« Pas de quoi en faire un fromage » diront certains. Et pourtant, ce n’est pas tous les jours qu’un concours de cette envergure se déroule dans l’Yonne. Qui plus est, sous les voûtes d’une « vieille dame » née au Ve siècle, joyau du paysage auxerrois. On a connu pire comme « boîte » à fromages ! Un concours qui aura su mettre en valeur et récompenser le savoir-faire de tous ces artisans du quotidien qui contribuent à la sauvegarde d’un patrimoine gastronomique sans pareil, couronné par une organisation sans faille, grâce notamment à toutes les « petites mains » de la Chambre d’agriculture de l’Yonne, à la manœuvre dès les premières heures de la matinée.
AUXERRE : Nul doute que Saint-Germain a du se retourner dans son tombeau, peu coutumier de se réveiller sous les saveurs olfactives fleurant bon la vache laitière et le fromage de chèvre ! Sur les tables, pas moins de 220 échantillons venus des quatre départements bourguignons, parmi lesquels 69 icaunais issus de 19 producteurs, répartis en 22 catégories dont une majorité de chèvres déclinés sous toutes les formes, du lactique frais à la pâte pressée, en passant par le mi-sec, l’affiné ou le cendré…
Parmi les 85 jurés, ayant la lourde tâche d’officier, Jean-Michel, un habitué des concours, venu de Seine-et-Marne, mais dont le fromage préféré est le « clacbitou », un fromage de chèvre à la forme dodue, cousin du « Charolais » et originaire du Morvan. Au fil du temps, ce passionné s’est forgé quelques règles : « un fromage doit bien se tenir et ne pas couler, quelque soit son type. Couler est un défaut majeur… ». Il regrette que les jeunes générations privilégient une autre forme de dégustation : « aujourd’hui, les jeunes l’utilisent surtout en cuisine, oubliant d’apprécier le fromage avec du pain comme on a appris à le faire et c’est dommage… ».
Un concours, placé sous la présidence prestigieuse de Virginie DUBOIS-DHORNE. Sacrée championne du monde des fromagers en 2021, la Française est à ce jour la seule tricolore à avoir décroché une telle distinction. Et pourtant, rien ne prédisposait cette thésarde en littérature allemande à « tomber dans le fromage ». Cupidon est passé par là. Elle a depuis suivi son affineur de mari dans l’aventure, bien impliquée aujourd’hui dans l’entreprise familiale basée au cœur même de l’ancienne citadelle d’Arras, devenue au fil du temps « la » référence en matière de fromages dans toute l’agglomération lilloise.

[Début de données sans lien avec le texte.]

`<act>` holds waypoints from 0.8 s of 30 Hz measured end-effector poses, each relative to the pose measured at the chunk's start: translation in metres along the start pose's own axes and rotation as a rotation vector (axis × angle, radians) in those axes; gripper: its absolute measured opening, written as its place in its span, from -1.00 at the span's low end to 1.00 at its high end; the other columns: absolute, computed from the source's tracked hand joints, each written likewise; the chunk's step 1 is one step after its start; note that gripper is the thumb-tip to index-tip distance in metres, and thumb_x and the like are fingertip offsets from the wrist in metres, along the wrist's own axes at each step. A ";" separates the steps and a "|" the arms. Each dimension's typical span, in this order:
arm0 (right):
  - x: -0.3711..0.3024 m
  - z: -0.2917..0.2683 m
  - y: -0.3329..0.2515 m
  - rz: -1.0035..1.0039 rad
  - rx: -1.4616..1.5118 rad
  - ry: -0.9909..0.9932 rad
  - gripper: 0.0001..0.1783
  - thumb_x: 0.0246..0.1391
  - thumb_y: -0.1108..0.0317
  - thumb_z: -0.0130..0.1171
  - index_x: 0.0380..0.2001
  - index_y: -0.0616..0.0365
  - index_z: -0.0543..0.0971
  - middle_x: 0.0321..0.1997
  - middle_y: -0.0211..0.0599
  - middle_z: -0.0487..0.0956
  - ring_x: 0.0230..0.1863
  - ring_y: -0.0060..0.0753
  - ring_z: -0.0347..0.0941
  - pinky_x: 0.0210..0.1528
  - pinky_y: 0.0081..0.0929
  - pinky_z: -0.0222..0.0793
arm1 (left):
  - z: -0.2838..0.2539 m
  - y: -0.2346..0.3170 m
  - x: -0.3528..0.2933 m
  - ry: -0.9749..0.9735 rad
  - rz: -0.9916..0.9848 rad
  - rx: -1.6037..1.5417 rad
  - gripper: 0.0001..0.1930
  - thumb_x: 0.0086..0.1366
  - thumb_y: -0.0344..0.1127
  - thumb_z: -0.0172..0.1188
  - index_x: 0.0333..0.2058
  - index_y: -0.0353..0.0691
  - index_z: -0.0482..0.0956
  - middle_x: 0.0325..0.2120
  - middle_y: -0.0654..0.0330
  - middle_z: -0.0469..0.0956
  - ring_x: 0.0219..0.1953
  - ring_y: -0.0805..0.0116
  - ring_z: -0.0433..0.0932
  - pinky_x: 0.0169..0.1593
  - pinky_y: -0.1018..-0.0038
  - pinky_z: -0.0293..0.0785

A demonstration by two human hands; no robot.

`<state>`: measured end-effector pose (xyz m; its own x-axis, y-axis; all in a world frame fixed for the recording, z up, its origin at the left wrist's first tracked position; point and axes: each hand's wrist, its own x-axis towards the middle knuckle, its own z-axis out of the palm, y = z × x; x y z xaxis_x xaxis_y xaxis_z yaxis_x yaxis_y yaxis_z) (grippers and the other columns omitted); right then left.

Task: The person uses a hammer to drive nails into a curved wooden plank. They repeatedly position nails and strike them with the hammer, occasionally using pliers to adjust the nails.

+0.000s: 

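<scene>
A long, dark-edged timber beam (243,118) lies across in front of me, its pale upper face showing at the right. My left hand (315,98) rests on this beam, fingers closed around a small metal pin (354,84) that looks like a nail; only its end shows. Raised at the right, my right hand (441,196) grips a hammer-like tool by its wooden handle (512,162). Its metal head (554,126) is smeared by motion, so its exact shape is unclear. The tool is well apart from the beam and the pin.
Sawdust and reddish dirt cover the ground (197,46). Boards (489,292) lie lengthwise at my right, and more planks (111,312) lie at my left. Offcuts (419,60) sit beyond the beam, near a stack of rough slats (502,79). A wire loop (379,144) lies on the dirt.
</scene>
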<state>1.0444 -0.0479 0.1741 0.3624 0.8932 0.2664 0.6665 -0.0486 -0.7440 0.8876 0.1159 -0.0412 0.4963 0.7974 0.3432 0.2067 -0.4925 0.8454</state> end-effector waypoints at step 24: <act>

Souriante, avenante et sympathique, la présidente du jour a adressé ces quelques conseils aux jurés à l’ouverture du concours, évoquant les producteurs en lice : « certains fromages peuvent présenter un défaut à la base, mais il faut les encourager et ne pas être trop radical dans vos jugements car c’est leur travail que vous jugez. Ce sont des gens passionnés qui bossent comme des dingues, pour essayer de nous faire plaisir… ».
Au final, ce sont 143 médailles qui ont été décernées dont 52 pour le seul département de l’Yonne, parmi lesquelles 15 en or, 19 d’argent et 18 de bronze.